Assignment. Search the material below for the string "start" and list each line that holds it.

---------- Material provided ----------

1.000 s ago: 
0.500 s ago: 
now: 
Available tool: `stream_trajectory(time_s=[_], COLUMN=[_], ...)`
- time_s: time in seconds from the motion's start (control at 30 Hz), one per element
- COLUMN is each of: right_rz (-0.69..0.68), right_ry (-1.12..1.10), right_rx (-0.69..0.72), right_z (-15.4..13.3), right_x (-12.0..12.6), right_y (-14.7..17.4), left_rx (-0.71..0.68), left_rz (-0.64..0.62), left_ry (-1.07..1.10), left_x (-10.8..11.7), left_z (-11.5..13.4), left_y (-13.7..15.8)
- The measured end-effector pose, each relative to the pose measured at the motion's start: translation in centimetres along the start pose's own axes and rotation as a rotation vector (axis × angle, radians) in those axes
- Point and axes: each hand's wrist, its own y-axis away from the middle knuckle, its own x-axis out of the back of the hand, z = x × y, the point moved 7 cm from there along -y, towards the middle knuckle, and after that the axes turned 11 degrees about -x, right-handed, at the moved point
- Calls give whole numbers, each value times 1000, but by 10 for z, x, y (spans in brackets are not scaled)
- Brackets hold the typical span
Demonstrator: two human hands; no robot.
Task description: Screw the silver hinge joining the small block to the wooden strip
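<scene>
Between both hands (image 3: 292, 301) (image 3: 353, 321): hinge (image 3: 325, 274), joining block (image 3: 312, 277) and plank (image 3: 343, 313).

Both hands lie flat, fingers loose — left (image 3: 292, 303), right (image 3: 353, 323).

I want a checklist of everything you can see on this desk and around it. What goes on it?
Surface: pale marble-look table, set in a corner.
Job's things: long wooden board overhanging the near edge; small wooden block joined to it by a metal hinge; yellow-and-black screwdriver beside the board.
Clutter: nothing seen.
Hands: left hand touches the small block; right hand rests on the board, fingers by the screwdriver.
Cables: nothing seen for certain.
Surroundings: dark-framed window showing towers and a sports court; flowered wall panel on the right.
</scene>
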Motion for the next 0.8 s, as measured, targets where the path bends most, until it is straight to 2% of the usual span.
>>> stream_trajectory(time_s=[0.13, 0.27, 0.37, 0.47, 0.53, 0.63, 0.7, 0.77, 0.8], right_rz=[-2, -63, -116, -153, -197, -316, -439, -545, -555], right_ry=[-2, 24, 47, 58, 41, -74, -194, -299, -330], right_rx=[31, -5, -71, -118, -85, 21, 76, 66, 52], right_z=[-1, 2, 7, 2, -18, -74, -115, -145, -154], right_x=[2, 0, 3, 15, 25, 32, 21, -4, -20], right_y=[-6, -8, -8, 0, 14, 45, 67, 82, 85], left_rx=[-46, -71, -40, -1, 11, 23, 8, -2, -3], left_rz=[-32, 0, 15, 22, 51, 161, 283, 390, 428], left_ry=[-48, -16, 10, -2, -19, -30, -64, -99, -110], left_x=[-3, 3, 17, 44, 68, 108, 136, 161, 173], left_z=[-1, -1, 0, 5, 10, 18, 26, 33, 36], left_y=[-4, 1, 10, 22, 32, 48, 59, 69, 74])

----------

Exercise result.
- time_s: time in seconds from the motion's start (control at 30 Hz), one per element
- The measured end-effector pose, each relative to the pose measured at the motion's start: translation in centimetres along the start pose's own axes and rotation as a rotation vector (axis × angle, radians) in those axes

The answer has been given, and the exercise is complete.